他愛がない

日記が置いてあります。タイトルと中身はあまり関係ありません。短編小説も書いてます(https://kakuyomu.jp/users/mezounagi/works)。 twitter:@mezounagi mail:mezounagi★outlook.jp(★→@)

存在密度の薄いみたらし団子みたいだった

玉こんにゃくを食べた。どうせ玉になっとるこんにゃくなんじゃろ、と思っていたら、本当に玉の形をしたこんにゃくだった。玉とは言っても、「ぎょく」と読む方の玉ではなく、埼玉県の玉である。玉と言っても、球と表現できるほどではなく、玉と言われたら確かにそうかもしれないと納得する程度には玉であった。もちをちぎって、打ち粉の上にぽいした直後くらいの形をしていた。玉こんにゃく。玉こんにゃくをたくさん入れたプールで泳ぎまわったら楽しそうだな、と思うくらいの質感をしていた。泳いで満足する前に、こんにゃくで痒くなって上がるのが先かもしれないが。フライパンで水気を飛ばす工程があったのだが、事前に聞いていたほどの音ではなかった。IHで静かにフライパンが熱され、その上で静かに玉こんにゃくにうっすらとした焼き目がついているだけだった。驚くほどに何もない、静かなプロセスだった。水が飛んだかどうかが分からない。焼き目がつくとは言ったが、目を凝らしてやっと分かるくらいの、ほんのりとした茶色でしかないのだから。
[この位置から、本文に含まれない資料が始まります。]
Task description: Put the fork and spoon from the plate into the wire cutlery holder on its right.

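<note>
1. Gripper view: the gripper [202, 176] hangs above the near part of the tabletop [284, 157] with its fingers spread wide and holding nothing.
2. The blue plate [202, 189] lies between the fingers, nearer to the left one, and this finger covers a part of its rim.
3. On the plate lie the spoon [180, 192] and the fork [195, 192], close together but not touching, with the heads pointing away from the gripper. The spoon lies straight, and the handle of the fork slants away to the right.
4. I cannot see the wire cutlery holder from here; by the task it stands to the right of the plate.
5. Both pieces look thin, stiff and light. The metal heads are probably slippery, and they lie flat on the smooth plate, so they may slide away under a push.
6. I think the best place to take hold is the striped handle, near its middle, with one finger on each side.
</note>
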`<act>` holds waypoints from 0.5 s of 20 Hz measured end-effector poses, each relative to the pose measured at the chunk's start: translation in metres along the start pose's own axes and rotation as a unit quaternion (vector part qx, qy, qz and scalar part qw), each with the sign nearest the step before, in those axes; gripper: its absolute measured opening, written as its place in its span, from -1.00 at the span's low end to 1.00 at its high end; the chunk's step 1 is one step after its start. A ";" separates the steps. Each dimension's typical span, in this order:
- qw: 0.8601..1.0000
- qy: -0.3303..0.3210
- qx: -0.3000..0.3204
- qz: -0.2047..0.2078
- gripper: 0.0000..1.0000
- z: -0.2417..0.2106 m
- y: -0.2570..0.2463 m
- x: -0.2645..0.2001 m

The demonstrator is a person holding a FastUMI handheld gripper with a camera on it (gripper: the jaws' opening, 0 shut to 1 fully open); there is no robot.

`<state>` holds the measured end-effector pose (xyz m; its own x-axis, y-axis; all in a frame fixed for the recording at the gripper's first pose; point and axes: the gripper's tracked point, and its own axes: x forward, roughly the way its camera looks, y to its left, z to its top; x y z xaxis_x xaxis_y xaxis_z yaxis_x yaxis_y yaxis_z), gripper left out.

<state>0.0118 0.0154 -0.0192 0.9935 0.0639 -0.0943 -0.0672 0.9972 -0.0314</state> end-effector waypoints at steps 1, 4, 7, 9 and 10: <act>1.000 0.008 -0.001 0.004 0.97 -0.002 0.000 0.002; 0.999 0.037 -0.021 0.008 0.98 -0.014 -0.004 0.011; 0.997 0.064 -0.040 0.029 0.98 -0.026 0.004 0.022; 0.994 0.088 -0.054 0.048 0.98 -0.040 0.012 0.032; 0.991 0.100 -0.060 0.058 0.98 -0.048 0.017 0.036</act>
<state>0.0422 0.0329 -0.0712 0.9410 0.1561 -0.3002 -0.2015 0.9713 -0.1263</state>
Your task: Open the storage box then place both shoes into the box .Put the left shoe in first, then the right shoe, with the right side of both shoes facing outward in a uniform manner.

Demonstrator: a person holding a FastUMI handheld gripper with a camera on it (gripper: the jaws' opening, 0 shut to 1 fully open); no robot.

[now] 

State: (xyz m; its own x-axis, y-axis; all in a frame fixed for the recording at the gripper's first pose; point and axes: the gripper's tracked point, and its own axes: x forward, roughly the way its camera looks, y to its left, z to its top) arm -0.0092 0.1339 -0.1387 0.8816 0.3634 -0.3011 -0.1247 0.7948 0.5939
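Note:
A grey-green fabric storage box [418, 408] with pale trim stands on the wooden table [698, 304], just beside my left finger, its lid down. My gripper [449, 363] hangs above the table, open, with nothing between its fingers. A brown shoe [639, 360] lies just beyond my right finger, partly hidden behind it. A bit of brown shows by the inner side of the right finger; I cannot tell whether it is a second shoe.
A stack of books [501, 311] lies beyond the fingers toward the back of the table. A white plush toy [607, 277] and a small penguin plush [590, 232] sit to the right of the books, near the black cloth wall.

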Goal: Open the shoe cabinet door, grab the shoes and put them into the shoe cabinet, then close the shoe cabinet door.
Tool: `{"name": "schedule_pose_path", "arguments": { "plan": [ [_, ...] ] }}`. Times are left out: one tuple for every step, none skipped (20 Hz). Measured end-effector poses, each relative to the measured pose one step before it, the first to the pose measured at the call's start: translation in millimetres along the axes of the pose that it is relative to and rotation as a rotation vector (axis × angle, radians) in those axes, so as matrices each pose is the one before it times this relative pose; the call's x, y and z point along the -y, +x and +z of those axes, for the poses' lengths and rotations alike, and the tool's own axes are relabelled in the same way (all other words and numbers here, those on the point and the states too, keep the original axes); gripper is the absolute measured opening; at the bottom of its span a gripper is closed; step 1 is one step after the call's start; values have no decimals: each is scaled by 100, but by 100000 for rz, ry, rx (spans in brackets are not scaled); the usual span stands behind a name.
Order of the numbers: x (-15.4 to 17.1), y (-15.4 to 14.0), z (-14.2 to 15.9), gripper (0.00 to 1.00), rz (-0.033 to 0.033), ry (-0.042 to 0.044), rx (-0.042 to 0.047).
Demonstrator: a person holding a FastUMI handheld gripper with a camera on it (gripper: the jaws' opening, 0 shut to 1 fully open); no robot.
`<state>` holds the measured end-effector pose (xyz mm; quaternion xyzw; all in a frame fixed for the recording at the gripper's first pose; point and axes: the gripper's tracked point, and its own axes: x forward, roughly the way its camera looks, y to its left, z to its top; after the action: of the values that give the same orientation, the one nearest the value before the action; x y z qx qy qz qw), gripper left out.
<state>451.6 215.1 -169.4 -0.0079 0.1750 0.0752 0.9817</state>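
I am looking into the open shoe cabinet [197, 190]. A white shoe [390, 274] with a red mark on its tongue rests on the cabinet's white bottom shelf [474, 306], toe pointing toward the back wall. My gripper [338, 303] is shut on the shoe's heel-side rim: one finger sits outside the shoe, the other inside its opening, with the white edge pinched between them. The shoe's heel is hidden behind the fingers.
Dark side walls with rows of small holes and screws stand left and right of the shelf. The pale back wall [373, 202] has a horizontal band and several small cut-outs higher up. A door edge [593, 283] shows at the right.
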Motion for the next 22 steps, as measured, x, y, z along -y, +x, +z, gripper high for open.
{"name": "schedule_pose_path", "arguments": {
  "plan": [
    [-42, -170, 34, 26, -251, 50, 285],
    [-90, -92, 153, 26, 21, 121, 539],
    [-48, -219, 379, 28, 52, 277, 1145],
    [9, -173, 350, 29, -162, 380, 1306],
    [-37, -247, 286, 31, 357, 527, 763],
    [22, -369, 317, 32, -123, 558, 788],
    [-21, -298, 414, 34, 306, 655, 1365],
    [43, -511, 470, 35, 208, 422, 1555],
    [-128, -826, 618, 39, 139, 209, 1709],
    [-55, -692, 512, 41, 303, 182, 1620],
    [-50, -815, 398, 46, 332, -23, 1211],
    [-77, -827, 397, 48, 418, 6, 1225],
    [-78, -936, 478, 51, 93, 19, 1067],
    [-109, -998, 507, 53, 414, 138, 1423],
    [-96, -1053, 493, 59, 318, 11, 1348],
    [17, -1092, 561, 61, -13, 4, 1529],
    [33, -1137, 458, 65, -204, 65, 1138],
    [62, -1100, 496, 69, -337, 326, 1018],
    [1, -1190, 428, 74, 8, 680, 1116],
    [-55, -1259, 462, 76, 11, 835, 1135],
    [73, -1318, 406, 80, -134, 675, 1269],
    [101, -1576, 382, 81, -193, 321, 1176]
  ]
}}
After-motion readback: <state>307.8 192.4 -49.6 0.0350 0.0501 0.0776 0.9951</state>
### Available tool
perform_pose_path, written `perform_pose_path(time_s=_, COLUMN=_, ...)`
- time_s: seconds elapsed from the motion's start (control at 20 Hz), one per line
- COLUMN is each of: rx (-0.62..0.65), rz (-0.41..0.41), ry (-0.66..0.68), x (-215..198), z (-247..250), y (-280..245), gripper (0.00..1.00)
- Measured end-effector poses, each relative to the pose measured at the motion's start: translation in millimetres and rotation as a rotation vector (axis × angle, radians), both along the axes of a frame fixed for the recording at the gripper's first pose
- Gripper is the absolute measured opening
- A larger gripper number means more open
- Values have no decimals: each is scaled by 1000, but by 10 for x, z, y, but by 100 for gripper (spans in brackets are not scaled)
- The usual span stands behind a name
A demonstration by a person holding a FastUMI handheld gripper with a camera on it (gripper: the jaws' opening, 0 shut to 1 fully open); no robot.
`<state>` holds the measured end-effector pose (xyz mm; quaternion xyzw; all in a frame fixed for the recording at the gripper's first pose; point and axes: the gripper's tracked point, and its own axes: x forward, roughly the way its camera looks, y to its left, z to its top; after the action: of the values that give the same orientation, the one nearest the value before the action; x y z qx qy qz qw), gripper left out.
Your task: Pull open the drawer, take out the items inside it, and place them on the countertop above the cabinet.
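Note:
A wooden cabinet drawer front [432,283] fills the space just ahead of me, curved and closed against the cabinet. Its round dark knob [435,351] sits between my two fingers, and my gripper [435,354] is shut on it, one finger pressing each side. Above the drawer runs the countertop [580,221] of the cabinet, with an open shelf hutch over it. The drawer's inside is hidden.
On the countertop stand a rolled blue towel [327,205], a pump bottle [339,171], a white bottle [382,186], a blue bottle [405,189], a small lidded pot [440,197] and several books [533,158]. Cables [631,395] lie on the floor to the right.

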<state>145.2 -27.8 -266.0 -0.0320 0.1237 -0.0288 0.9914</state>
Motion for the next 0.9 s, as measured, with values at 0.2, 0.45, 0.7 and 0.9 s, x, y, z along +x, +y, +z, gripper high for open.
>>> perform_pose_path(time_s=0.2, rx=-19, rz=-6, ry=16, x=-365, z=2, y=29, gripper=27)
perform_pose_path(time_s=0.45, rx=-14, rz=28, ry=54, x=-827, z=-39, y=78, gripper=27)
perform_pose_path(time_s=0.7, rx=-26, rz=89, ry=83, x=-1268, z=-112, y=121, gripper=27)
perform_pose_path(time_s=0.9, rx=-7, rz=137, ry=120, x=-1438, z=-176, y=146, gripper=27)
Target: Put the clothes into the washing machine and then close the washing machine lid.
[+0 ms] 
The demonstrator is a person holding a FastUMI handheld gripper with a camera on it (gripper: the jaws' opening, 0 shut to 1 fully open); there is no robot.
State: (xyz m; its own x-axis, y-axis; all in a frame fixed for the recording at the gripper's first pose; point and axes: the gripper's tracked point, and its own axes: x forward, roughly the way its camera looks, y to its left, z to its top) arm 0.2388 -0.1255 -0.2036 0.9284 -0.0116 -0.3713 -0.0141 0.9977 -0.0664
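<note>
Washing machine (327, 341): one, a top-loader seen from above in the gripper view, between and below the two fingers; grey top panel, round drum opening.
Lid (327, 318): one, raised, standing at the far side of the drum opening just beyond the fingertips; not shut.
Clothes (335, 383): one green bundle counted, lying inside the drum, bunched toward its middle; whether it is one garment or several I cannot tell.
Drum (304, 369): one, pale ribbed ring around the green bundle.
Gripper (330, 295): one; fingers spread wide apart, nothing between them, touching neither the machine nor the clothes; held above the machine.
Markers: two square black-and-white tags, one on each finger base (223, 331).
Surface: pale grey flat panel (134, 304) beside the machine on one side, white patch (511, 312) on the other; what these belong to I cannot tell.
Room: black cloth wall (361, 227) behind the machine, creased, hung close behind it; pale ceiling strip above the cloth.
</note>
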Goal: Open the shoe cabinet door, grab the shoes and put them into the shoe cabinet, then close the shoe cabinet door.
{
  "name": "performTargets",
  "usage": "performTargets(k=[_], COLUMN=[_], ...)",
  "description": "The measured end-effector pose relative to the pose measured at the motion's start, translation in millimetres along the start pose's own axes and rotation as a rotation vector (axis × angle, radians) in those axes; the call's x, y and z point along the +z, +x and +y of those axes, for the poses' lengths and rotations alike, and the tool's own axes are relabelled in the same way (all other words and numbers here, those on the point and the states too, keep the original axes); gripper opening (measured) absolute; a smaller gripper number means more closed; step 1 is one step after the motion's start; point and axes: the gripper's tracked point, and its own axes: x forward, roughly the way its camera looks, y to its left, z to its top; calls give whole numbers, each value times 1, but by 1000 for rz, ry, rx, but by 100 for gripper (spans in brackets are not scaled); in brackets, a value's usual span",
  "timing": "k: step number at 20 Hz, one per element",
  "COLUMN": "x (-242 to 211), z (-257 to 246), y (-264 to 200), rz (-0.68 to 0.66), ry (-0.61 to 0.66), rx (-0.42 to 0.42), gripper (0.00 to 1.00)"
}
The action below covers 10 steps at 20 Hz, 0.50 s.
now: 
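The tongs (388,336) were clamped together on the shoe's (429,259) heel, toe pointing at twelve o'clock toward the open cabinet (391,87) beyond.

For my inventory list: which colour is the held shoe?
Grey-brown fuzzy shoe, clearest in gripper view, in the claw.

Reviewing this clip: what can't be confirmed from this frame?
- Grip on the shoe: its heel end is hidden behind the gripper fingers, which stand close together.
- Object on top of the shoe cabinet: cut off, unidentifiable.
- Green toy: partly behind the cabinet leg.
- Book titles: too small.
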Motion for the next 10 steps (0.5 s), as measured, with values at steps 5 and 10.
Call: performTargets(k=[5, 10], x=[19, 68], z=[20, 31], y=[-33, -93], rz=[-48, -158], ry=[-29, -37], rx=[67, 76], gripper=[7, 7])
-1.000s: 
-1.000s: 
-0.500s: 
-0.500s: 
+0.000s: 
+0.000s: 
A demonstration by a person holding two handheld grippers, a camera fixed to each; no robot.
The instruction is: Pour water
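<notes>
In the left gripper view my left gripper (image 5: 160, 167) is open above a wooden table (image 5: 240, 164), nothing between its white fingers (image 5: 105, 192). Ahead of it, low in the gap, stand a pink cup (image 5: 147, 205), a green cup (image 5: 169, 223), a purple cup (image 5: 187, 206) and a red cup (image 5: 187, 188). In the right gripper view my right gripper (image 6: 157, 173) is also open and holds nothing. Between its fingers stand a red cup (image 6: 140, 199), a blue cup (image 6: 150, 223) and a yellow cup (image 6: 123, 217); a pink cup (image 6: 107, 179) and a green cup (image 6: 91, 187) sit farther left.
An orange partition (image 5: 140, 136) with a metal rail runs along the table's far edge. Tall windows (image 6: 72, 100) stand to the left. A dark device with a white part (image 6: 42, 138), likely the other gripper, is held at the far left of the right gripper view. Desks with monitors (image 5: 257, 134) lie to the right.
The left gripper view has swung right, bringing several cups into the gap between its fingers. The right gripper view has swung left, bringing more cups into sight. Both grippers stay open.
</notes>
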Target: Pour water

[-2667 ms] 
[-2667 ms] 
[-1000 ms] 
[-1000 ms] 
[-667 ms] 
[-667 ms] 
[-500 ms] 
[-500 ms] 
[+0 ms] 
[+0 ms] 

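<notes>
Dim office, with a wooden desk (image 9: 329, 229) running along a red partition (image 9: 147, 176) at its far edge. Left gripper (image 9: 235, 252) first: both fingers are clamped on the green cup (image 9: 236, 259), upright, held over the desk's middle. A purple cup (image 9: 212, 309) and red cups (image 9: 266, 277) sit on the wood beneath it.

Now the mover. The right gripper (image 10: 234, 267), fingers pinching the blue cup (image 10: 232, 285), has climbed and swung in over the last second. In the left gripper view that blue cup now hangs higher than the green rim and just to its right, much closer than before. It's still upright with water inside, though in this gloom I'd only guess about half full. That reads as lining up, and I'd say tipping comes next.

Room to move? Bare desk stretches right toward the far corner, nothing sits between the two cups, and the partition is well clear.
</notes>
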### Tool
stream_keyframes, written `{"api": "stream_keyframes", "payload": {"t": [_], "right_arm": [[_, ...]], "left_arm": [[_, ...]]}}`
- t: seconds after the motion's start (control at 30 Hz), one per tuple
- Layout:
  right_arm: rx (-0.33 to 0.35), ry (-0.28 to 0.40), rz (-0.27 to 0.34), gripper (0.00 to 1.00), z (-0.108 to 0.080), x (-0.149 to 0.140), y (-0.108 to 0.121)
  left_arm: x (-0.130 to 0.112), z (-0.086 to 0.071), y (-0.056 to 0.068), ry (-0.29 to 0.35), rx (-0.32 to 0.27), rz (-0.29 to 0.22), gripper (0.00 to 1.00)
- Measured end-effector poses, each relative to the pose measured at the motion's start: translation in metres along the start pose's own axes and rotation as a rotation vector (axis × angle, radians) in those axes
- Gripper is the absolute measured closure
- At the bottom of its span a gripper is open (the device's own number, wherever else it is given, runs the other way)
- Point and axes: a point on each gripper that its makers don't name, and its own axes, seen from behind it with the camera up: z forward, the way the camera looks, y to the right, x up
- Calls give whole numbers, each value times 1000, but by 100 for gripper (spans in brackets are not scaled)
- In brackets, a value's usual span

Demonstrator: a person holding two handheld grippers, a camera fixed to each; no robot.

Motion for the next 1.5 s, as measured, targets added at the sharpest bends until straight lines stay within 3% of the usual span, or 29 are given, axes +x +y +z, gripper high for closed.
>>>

前情報から玉こんにゃくにはそれなりのエンタテインメントを期待していただけに、少しだけがっかりしてしまった。なお、タレを加えて煮詰める工程は一瞬で終わる。動物性の生クリームを泡立てている時に訪れる、一瞬のミートポイントくらいすぐ終わる。ふと目を離したら、フライパンが焦げタレは無残にも茶色い苦味の塊と化した。ご飯に乗せて食べたのだが、味がすると認識できるくらいのこんにゃくだった。こんにゃくを食べるたびに、これはこんにゃくの味なのだろうか……? と疑問を覚えるのだけれど、あれは多分こんにゃくの味だったと思う。こんにゃくのテイストは、それをそれだと認識させない、とてもslipperyな味だと思うのだ。かの石川五右衛門も切断できないはずである。こんにゃくみたいにのらりくらりした人間になりたいような気もするが、こんにゃくの封を開けるたびにこうも思う。「こんにゃくってイカ臭いのに似た匂いがするなあ……」と。どこかツンとした、馴染みのある匂いを嗅ぐと、あぁアイツだと思い出す。栗の花がちょうどあれの臭いらしいが、こんにゃくもどっこいどっこいで酷似した臭気を放っている。そういえばこんにゃくに突っ込む人もいるとかいないとか言うから、それほど遠縁なものでもないのかもしれない。今度からこんにゃくを食べる時にはこの事を考えてしまうのだろうな。